Implementing NIF in Nim

2026-03-19

This is a follow-up to the NIF introduction. Here I focus on how NIF is implemented in Nim and what makes it special.

Data model: tokens, not trees

Nim is based on ASTs ("abstract syntax trees"). Nim is somewhat special in that it exposes its AST to programmers directly in its macro system. For Nimony, I revisited this design decision, as ASTs are not as flexible as token streams: transformations often become simpler when the structure can be broken up for a short amount of time. We'll see examples of this later.

Hence the entire implementation is based on token streams! A token is represented as:

type
  PackedToken* = object
    x: uint32
    info*: PackedLineInfo

A PackedToken takes 8 bytes in memory. The x payload field is conceptually:

type
  NifKind* = enum
    UnknownToken, EofToken,
    DotToken, Ident, Symbol, SymbolDef,
    StringLit, CharLit, IntLit, UIntLit, FloatLit,
    ParLe, ParRi

type
  Payload = object
    case kind: NifKind  # 4 bits
    of UnknownToken, EofToken, DotToken:
      discard
    of Ident:
      name: StrId   # 28 bits
    of Symbol, SymbolDef:
      id: SymId     # 28 bits
    of StringLit:
      str: StrId    # 28 bits
    of CharLit:
      c: char       # 8 bits
    of IntLit:
      i: IntId      # 28 bits
    of UIntLit:
      u: UIntId     # 28 bits
    of FloatLit:
      f: FloatId    # 28 bits
    of ParLe:
      tag: TagId    # 28 bits
    of ParRi:
      discard

As you can see, we couldn't use this structure directly, as Nim doesn't offer 4- and 28-bit numbers. So in the implementation we use getters and setters to extract the bits from the x field. The code for that is negligible in the greater scheme of things. Nimony is about 56_000 lines of code.

The type TokenBuf is a custom seq-like type that stores a list of tokens. TokenBuf is an append-only buffer that supports a runtime "frozen" mode turning it immutable for an arbitrary number of readers. The readers are called "cursors" and they are lightweight objects that can be used to traverse the token stream. More on this later.

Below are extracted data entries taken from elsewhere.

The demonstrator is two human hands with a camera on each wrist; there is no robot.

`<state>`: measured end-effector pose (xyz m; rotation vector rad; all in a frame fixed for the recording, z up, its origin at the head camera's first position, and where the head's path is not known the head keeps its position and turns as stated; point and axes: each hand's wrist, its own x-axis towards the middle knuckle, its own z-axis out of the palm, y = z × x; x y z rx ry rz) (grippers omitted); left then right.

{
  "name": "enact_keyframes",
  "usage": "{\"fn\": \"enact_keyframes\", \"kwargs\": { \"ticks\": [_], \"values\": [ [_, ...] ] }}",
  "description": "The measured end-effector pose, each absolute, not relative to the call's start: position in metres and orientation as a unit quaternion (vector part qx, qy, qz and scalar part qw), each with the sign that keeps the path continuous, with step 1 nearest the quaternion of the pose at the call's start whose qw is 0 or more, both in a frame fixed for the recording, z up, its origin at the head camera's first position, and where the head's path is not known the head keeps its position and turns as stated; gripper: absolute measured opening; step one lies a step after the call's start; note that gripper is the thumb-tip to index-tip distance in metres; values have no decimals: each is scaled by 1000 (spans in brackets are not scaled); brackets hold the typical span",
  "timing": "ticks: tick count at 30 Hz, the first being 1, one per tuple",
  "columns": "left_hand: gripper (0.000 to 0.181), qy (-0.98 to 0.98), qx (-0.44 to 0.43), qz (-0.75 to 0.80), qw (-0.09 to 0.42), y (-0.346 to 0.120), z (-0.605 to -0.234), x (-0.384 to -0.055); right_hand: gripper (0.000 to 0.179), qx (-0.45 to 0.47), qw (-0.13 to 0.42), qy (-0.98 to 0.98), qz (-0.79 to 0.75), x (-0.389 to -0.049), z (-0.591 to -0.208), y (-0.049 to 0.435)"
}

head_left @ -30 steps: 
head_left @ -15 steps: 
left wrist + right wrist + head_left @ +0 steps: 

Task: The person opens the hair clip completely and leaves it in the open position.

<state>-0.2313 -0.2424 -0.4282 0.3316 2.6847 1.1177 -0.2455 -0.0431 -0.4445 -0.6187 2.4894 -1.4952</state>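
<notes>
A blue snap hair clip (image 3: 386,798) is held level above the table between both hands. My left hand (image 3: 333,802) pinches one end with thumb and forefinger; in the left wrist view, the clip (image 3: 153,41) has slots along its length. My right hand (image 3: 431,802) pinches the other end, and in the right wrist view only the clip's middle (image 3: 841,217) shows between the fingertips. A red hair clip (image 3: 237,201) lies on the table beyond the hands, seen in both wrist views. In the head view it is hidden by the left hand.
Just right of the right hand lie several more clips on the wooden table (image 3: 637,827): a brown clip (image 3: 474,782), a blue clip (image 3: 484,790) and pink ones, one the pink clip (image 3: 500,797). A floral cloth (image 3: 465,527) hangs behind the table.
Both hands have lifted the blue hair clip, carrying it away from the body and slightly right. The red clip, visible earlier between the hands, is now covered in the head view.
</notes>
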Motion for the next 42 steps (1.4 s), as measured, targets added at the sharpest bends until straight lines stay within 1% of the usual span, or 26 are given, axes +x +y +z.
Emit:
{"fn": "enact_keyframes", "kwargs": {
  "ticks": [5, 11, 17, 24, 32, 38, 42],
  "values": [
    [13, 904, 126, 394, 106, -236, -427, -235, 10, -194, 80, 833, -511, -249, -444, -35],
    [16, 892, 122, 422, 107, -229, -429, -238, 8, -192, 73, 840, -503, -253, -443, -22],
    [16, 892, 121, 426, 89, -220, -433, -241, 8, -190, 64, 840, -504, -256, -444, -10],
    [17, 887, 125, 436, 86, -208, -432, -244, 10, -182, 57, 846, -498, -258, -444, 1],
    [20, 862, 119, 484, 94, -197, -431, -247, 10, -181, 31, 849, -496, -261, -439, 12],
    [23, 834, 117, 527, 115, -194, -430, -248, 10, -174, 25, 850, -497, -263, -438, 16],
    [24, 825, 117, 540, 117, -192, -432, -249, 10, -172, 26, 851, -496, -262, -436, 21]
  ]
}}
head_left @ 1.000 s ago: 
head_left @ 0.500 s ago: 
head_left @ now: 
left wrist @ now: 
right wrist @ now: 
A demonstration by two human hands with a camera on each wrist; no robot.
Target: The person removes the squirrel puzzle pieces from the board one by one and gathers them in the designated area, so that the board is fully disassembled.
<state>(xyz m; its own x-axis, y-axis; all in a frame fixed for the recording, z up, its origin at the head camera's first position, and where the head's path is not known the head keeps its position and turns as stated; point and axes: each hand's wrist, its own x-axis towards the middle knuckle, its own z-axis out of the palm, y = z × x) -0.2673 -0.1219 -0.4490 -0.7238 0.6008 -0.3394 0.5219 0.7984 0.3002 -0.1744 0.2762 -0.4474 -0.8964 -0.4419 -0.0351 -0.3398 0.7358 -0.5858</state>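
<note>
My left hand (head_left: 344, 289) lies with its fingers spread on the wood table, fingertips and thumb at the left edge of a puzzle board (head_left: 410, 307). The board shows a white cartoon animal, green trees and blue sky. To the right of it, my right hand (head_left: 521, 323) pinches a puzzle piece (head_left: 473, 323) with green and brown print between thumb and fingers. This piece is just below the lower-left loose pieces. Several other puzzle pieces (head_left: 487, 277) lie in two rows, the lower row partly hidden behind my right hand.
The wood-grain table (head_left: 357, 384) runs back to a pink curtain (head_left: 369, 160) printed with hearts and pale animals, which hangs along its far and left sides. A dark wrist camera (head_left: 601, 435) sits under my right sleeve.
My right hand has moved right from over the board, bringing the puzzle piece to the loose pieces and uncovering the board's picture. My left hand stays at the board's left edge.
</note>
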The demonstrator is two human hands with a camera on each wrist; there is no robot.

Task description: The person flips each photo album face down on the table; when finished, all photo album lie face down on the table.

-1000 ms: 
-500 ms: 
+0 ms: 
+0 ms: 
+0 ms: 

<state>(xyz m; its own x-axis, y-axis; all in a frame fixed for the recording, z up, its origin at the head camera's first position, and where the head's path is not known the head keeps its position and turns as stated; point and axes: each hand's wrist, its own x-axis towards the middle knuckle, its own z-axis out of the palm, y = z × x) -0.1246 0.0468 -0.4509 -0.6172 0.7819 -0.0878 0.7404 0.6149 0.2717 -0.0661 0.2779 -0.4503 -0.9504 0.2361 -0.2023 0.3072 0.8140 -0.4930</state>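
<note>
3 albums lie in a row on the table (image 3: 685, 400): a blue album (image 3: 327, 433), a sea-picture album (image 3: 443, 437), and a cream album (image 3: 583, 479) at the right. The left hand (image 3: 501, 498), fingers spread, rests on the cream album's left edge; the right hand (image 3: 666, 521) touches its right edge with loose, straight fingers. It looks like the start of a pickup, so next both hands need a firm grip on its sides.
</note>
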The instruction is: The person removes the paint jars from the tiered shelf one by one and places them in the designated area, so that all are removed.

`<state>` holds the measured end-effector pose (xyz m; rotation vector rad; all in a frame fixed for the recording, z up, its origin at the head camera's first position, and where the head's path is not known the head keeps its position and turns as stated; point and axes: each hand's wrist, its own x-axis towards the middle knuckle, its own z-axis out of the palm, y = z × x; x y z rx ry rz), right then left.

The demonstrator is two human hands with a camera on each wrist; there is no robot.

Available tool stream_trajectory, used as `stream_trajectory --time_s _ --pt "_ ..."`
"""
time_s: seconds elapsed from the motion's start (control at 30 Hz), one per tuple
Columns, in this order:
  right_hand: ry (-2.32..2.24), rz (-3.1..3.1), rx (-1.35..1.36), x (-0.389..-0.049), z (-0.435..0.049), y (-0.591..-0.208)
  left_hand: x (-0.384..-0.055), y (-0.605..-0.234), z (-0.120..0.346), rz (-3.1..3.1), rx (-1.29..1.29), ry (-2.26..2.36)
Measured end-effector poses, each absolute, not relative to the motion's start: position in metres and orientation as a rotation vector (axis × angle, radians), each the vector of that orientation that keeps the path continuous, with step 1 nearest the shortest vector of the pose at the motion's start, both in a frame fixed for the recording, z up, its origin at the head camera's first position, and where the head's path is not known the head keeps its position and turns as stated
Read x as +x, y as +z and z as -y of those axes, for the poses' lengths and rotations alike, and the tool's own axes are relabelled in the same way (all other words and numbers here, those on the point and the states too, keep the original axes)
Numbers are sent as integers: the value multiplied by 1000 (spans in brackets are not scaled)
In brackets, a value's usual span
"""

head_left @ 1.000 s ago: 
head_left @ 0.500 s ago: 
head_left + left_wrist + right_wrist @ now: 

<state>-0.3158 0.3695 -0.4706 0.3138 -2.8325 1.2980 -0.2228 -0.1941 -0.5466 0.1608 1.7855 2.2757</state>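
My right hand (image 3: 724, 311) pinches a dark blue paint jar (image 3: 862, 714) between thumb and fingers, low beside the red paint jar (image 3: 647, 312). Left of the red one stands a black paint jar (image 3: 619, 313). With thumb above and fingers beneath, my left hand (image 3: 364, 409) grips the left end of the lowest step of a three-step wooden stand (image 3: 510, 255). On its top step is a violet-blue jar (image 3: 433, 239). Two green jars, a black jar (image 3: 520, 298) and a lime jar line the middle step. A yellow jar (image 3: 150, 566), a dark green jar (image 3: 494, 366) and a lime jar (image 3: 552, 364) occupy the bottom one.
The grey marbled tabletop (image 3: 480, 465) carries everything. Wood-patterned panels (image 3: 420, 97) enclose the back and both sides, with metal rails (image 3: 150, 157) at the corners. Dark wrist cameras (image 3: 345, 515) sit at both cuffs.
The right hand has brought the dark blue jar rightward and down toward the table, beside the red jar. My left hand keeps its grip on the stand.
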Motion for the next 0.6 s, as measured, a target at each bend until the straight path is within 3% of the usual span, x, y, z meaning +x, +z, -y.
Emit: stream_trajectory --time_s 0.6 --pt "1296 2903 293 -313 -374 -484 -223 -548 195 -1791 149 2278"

Line information in 4 bytes

Line information is aggressively packed in nimony/src/lib/lineinfos.nim. The format uses a 32-bit value with a split layout:

If any field overflows, the line info is stored in a side table. This keeps the common case small and makes line info cheap enough to store on every token.

Open-ended tags, but enums everywhere

NIF's tag set is extensible, yet the implementation uses enums instead of strings almost everywhere. This is achieved by code generation:

This gives you compile-time safety and compact storage for tags while keeping the format open-ended. Unknown tags still flow through as plain tag ids; known tags get a typed enum in the layer that cares about them.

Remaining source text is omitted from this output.